> [ACTION ITEM]: For this exercise, repeat the listing below from its first line through the line containing "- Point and", exactly as written.

> [PROVIDED DATA]:

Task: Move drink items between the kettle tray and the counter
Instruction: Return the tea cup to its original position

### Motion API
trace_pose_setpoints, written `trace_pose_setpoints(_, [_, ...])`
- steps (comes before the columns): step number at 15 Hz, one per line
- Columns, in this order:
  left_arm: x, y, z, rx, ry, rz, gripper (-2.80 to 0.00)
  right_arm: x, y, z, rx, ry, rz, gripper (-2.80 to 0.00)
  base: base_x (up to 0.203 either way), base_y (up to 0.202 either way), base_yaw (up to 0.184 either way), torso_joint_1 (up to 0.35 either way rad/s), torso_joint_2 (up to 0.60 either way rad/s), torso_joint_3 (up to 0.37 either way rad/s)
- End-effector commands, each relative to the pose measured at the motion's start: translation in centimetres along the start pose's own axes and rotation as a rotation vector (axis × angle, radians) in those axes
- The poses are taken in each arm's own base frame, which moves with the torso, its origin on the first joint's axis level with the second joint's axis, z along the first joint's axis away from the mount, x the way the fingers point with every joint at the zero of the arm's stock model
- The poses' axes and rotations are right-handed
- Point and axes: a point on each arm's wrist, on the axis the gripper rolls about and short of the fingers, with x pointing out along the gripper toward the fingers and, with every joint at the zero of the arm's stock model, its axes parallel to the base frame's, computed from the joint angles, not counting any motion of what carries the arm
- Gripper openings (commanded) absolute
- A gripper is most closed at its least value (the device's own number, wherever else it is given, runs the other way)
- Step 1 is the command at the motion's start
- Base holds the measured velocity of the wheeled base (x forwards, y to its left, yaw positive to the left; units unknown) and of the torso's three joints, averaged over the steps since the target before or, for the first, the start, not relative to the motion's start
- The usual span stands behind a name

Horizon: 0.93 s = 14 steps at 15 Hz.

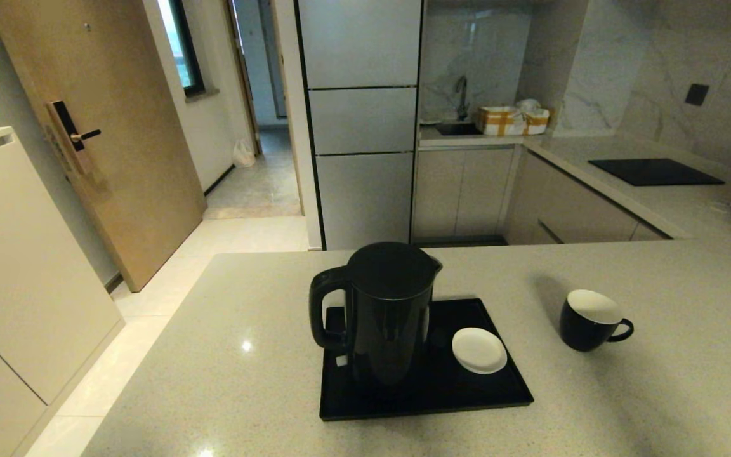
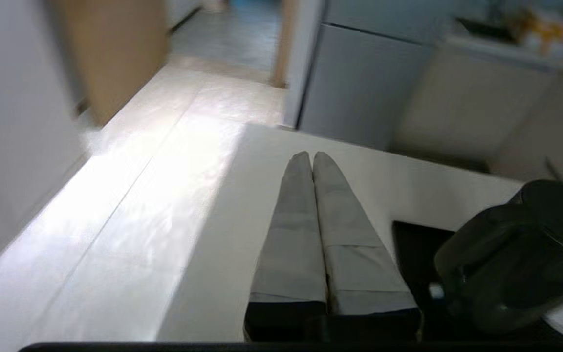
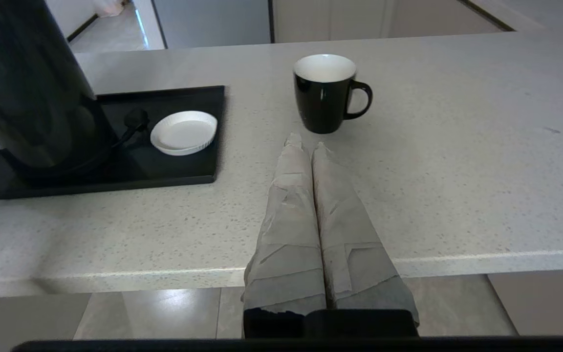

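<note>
The black kettle (image 1: 386,314) stands on the left half of the black tray (image 1: 499,393), its handle toward the left. On the counter (image 1: 245,393), to the right of the tray, sits the black mug (image 1: 589,320), white inside, handle pointing right. My right gripper (image 3: 307,141) is shut and empty, hovering above the counter's near edge just short of the mug (image 3: 326,93). My left gripper (image 2: 312,155) is shut and empty, over the counter's left part beside the kettle (image 2: 521,254). Neither gripper shows in the head view.
A small white saucer (image 1: 479,350) lies on the tray's right half, next to the kettle. A black hob panel (image 1: 654,171) is set in the far right worktop. The counter ends at the left above the tiled floor (image 1: 150,304). Cabinets and a sink stand behind.
</note>
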Motion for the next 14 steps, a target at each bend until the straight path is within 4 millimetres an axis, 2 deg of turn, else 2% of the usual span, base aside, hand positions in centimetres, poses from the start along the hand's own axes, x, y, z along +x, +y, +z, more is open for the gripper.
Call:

> [OUTPUT OF THE TASK]:
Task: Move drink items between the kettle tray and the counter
Instruction: Return the tea cup to its original position

### Motion API
trace_pose_setpoints, written `trace_pose_setpoints(_, [_, ...])`
- steps (comes before the columns): step number at 15 Hz, one per line
- Columns, in this order:
  left_arm: x, y, z, rx, ry, rz, gripper (-2.80 to 0.00)
  right_arm: x, y, z, rx, ry, rz, gripper (-2.80 to 0.00)
  base: base_x (up to 0.203 either way), base_y (up to 0.202 either way), base_yaw (up to 0.184 either way), torso_joint_1 (up to 0.35 either way rad/s), torso_joint_2 (up to 0.60 either way rad/s), torso_joint_3 (up to 0.37 either way rad/s)
- End-effector commands, each relative to the pose measured at the motion's start: translation in centimetres along the start pose's own axes and rotation as a rotation vector (axis × angle, radians) in those axes
- The poses are taken in each arm's own base frame, which moves with the torso, its origin on the first joint's axis level with the second joint's axis, z along the first joint's axis away from the mount, x the way the fingers point with every joint at the zero of the arm's stock model
- The poses' axes and rotations are right-handed
- Point and axes: a point on each arm's wrist, on the axis the gripper rolls about and short of the fingers, with x pointing out along the gripper toward the fingers and, with every joint at the zero of the arm's stock model, its axes parallel to the base frame's, computed from the joint angles, not counting any motion of what carries the arm

The exercise requires nothing else.